At my office, we use the Confluence wiki for knowledge management. We recently had some design specifications for a project delivered to us by a 3rd-party consultant; we imported this documentation into Confluence to allow easy tracking of future changes made to the content.
I wanted to be able to add a link to each page along the lines of “click here to see the Confluence diff between the current version of this page, and the 2009 version,” where the aforementioned “2009 version” would be a specific old page version of the page that I would specify when I set up the link on each page.
Unfortunately, Confluence doesn’t provide an “out-of-the-box” way to provide "one click" access such a diff of a specific old page version against the latest version of the page. You can create a link to a Confluence diff between two specific versions by using the diffpages.action
or diffpagesbyversion.action
pages that come with Confluence, but both of those take two hard-coded version IDs or page IDs as parameters; they don’t take a parameter or otherwise allow you to specify “latest” as one of the versions to compare.
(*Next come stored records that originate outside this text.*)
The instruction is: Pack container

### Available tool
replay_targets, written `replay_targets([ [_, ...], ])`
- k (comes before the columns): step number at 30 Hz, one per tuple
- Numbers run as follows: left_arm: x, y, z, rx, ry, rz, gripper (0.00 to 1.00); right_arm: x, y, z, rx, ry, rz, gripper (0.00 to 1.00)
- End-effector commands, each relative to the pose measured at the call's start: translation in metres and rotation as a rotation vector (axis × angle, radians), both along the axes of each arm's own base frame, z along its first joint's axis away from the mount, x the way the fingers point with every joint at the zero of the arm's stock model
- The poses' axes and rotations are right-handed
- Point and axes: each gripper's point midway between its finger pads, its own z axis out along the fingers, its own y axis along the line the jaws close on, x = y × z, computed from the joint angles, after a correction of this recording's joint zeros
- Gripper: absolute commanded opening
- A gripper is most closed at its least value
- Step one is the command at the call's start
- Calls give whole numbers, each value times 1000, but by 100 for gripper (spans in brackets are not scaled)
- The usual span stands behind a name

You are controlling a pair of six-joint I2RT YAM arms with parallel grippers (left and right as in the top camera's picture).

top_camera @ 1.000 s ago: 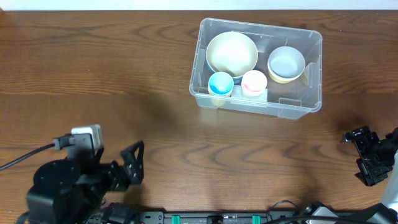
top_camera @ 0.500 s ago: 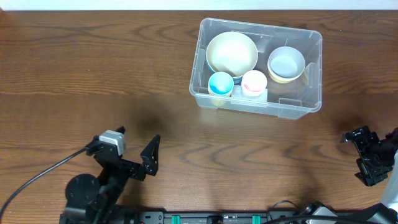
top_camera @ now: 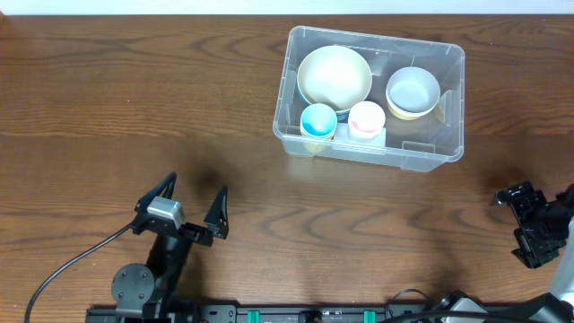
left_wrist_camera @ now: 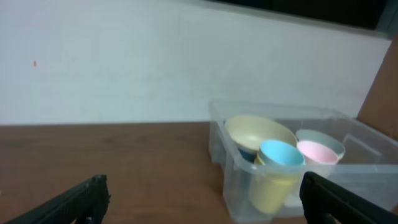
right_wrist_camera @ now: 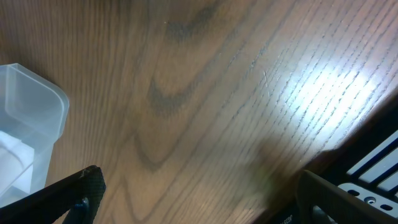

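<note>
Both released and empty, the left end effector [top_camera: 196, 186] and right end effector [top_camera: 514, 225] sit well apart from the container [top_camera: 423, 158].

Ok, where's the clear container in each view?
Overhead: container upper right of centre.
Left wrist: container lower right, cut by the right edge.
Right wrist: only a container corner, at the left edge.
Shared landmark: blue cup inside, seen overhead and from left wrist; wooden table in all three.

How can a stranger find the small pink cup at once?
On the table stands a clear container. Along its wall nearest the arms, two small cups stand side by side. The pink cup is the right one; the blue cup stands left.
</note>
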Motion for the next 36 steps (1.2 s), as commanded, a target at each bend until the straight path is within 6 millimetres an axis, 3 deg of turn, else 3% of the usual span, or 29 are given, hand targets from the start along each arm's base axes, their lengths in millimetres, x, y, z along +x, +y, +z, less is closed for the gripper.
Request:
replay_targets([
  [1,2,-2,-3,11,-36,-10,98,0,-1,3,-2,-11,-22,99],
  [14,12,3,-56,64,63,17,98,0,-1,3,-2,-11,-22,99],
  [17,11,3,-82,104,157,13,98,0,-1,3,-2,-11,-22,99],
  [36,10,2,-83,102,163,5,98,0,-1,3,-2,-11,-22,99],
])
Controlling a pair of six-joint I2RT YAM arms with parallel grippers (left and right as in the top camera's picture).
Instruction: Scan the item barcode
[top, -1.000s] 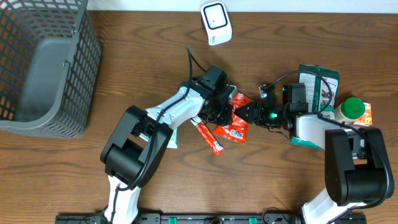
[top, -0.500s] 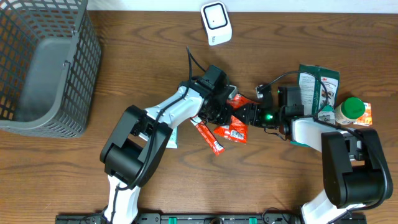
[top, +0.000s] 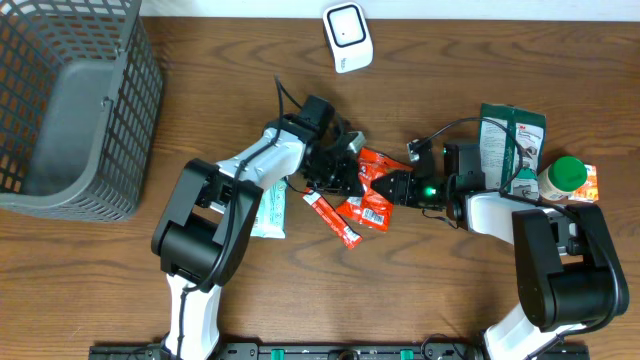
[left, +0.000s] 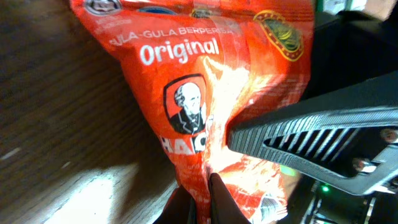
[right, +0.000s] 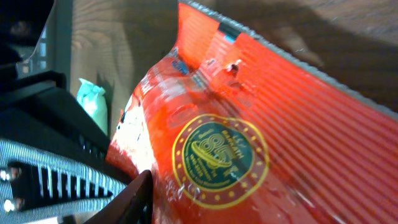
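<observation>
Your left hand (top: 345, 172) is pinched tight on the red candy bag (top: 375, 205). The left wrist view shows its two fingertips closed on a fold at the bag's lower edge, with the printed "Original" face turned toward that camera. The bag is at the middle of the table (top: 120, 290), between your two hands, and seems partly raised off the wood. It is well short of the white scanner (top: 347, 37), which sits alone near the far edge.

Your right hand (top: 395, 186) has its fingers at the other side of the same bag. One ribbed finger lies across the foil in the left wrist view. The right wrist camera is filled with the crimped seam and a gold seal, so you cannot tell whether that hand is gripping or only bracketing the bag. Holding it from both sides looks meant to stretch the crumpled foil flat, or to pass it across, so a code can be read. No barcode shows in any view, so you probably have yet to find the right face.

The table is dark wood grain. A red stick pack (top: 335, 220) lies just beside the bag and a pale teal packet (top: 268, 212) lies by your left arm. A green pouch (top: 510, 140) and a green-lidded jar (top: 565, 175) are behind your right arm, and a grey wire basket (top: 140, 90) is at the far left. Of the room, only a pale strip shows beyond the table.
</observation>
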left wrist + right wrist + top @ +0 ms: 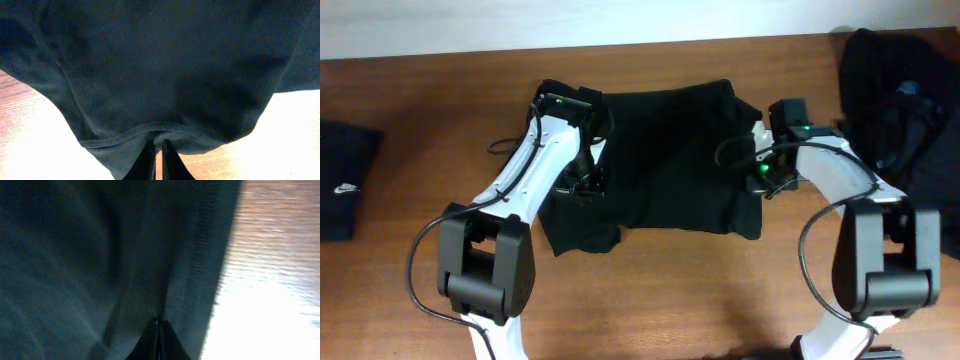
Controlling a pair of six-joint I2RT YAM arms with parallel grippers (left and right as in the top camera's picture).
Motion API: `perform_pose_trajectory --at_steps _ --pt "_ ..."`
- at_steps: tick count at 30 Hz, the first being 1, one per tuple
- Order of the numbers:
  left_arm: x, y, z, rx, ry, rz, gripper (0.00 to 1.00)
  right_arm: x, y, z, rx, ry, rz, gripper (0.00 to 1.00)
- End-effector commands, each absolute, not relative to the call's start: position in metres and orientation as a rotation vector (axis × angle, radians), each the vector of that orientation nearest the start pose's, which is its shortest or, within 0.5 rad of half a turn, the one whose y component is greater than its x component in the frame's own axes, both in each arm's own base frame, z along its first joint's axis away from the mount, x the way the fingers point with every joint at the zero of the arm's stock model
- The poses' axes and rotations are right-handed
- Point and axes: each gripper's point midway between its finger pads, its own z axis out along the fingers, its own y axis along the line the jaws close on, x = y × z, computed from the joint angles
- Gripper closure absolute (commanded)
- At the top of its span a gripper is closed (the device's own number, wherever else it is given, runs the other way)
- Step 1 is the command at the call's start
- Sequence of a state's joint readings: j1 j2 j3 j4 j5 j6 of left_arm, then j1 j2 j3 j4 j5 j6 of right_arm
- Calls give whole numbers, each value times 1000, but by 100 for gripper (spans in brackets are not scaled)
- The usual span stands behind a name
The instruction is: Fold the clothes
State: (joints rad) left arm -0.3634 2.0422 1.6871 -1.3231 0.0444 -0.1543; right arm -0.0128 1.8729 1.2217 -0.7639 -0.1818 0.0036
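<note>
At the far left edge of the brown wood-grain table (420,110) lies a folded garment (345,185), a flat black slab of cloth with a small white logo, well apart from everything else. Next comes the left gripper (582,187), its white arm reaching in from the near edge with a thin black cable looping beside it. Seen from above, the arm covers part of the shirt's left side. Its own camera shows the two dark fingers pressed together with only a sliver between them, pinching the stitched hem of the T-shirt (670,160), whose fine-knit matte fabric bellies out in a soft curve above them. The T-shirt is spread in the middle of the table, roughly rectangular and wrinkled, with its lower-left corner sticking out toward the near edge. On its right border sits the right gripper (761,180), jaws closed tight on the edge of the cloth. The wrist view there is blurred, so I can only say it looks like a doubled edge in the pinch, with bare glossy wood just beside it. Furthest right, at the table's back corner, a heap of dark clothes (905,100) lies crumpled and lumpy, just beside the right arm but apart from the spread shirt.
</note>
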Motion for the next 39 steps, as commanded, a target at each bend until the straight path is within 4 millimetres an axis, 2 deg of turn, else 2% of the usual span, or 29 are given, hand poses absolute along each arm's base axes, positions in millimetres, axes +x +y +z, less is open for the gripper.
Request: perform_pose_trajectory --at_steps 1,3,6,14,15,17,18,22,24,27,29,32,34,36,37,39 --pt "337 -133 74 316 3246 -9 93 377 18 48 24 2912 247 96" --pt "337 -133 74 316 3246 -9 93 375 17 46 10 2925 242 93" --pt "337 -133 74 316 3246 -9 93 372 7 44 7 2942 155 96" --pt "336 -133 74 317 3249 -8 93 369 -6 42 72 2959 80 96" --pt "336 -133 74 317 3249 -8 93 368 -6 42 73 2962 78 91" --pt "337 -133 74 317 3246 -7 93 368 -5 42 72 2963 80 46" --pt "338 -132 74 316 3243 3 92 368 -5 42 71 2962 79 41" --pt "341 -126 74 315 3231 58 83 371 -5 53 107 2951 84 40" --pt "341 -125 74 311 3230 57 80 374 -1 68 103 2938 119 40" --pt "344 -121 74 288 3228 49 73 369 18 91 85 2929 276 41" --pt "348 -117 77 263 3222 42 65 361 21 97 86 2947 306 43" --pt "354 -117 86 223 3196 -33 61 348 22 97 94 2996 311 50" --pt "360 -124 97 198 3155 -145 60 341 22 95 99 3025 315 65" --pt "366 -129 108 181 3105 -240 59 337 23 94 98 3040 325 91" --pt "368 -133 112 181 3086 -274 59 336 25 93 98 3043 341 96" --pt "370 -137 117 184 3064 -309 59 331 30 89 98 3054 377 96"
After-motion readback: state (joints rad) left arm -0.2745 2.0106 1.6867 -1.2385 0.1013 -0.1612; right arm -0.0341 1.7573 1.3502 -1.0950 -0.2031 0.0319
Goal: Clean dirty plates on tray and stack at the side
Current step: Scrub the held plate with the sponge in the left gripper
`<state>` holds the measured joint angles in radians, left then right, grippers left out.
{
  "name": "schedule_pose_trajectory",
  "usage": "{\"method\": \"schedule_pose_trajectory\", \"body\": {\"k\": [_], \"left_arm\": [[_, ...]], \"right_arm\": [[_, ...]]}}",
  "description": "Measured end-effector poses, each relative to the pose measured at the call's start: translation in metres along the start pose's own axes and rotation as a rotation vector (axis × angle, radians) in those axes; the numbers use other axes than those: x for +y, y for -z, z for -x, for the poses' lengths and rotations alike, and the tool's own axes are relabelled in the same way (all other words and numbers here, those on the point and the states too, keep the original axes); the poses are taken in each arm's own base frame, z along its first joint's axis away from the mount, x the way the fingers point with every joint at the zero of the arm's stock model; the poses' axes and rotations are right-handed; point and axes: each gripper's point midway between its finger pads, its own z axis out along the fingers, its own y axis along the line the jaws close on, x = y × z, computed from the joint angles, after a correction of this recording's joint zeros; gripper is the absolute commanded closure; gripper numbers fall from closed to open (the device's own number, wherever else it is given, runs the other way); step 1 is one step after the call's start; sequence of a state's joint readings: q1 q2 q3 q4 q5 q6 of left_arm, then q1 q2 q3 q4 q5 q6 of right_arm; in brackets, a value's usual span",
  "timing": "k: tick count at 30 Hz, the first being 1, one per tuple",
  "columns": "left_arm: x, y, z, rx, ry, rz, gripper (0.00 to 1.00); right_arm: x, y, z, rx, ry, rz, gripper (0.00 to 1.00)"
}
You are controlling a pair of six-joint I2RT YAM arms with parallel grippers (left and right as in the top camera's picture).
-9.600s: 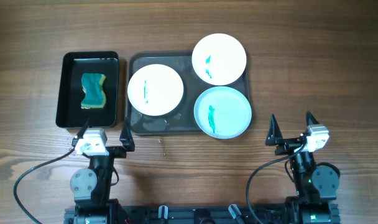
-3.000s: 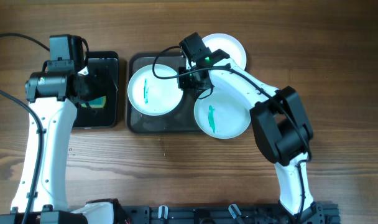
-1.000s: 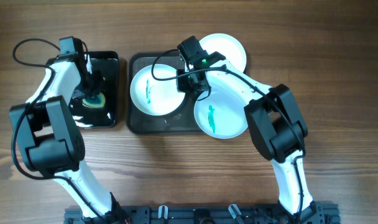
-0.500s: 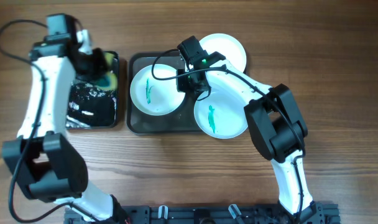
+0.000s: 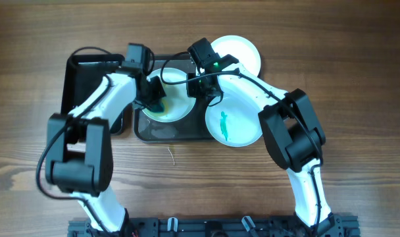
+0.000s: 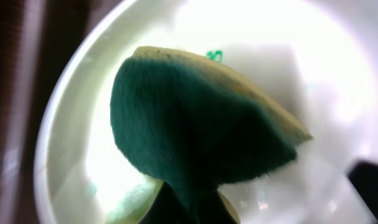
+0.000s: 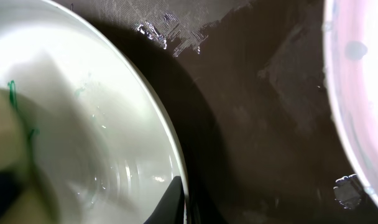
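At the left of the tray (image 5: pixel 177 131), the left gripper (image 5: pixel 154 99), closed on a green sponge (image 6: pixel 195 137), presses it onto a white plate (image 5: pixel 181 105); the right gripper (image 5: pixel 202 89) pinches that plate's rim.

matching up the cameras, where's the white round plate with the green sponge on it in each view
overhead: the white round plate sits left on the dark grey tray, under the green sponge
left wrist: it fills the frame behind the sponge
right wrist: it takes the left half
shared landmark: the dark tray beside its rim
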<state>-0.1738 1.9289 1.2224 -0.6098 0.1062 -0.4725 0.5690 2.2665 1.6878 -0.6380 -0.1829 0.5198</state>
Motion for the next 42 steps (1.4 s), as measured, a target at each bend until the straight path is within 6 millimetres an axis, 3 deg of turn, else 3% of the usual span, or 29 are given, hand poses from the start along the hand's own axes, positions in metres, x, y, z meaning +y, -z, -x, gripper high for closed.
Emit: {"method": "schedule_pose_trajectory", "body": {"k": [7,15,17,21,25,35,42], "left_arm": [[-0.014,-0.011,0.010,-0.047,-0.033,-0.031,0.96],[-0.071,-0.015,-0.006,0.048,-0.273,-0.411,0.96],[-0.076,-0.015,-0.007,0.050,-0.288,-0.436,0.96],[-0.073,-0.018,-0.003,0.040,-0.249,-0.389,0.96],[-0.062,-0.019,0.007,0.000,-0.148,-0.228,0.96],[-0.011,-0.012,0.036,-0.173,0.031,0.120,0.96],[-0.006,-0.009,0.023,-0.156,0.039,0.198,0.96]], "right_arm": [[-0.005,0.001,0.002,0.001,-0.010,-0.006,0.95],[-0.008,0.002,0.003,0.001,-0.021,-0.009,0.95],[-0.008,0.002,0.003,0.001,-0.021,-0.009,0.95],[-0.008,0.002,0.003,0.001,-0.021,-0.009,0.95],[-0.006,0.002,0.004,-0.001,-0.018,-0.005,0.95],[0.002,-0.001,-0.001,0.010,-0.013,0.017,0.96],[0.002,0.001,-0.013,0.068,-0.042,0.021,0.96]]}}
So you could create a link to a diff between (say) version 1 and version 5 of a page, but that link would become obsolete as new versions beyond 5 were created.
I asked for advice on how to do this (in this thread) on the Atlassian Confluence forum, and got a helpful suggestion from “Rob L.” involving setting up a Confluence user macro to emit the current version of a page, which could then be embedded in a link to a diff page; however, in my Confluence instance at work, I am unable to get a new user macro set up, so while a good solution, it didn’t solve the problem for me.
I then tinkered a bit more on my own, and came up with a way to do this without the need for a user macro. The approach involves using raw HTML (via the Confluence {html}
macro) to create a hyperlink with a dummy target (“href”), and then using Javascript (again using the {html}
macro) to edit the link target to include the pageId of the Confluence page, which is accessible via the Javascript DOM.
Here's the Confluence markup:
{html} <a id="mydiffLink" href="#">Click here to view the diff.</a> <script> document.getElementById('mydiffLink').href= "http://myConfluenceHost/confluence/pages/diffpages.action ?originalId=12345678&pageId=" + document.getElementById('pageId').value; </script> {html}
This solution uses diffpages.action
rather than diffpagesbyversion.action
since the code uses the Confluence page ID, not version ID.
When using this solution, the hard-coded "12345678" in the above example should be replaced with the actual page ID of the old page to compare against.
"http://myConfluenceHost" in the above example should also be replaced with the actual hostname of your Confluence server, of course.
Caveats: This approach relies on (1) the Confluence {html}
macro being enabled, and (2) on the user viewing the page having Javascript enabled.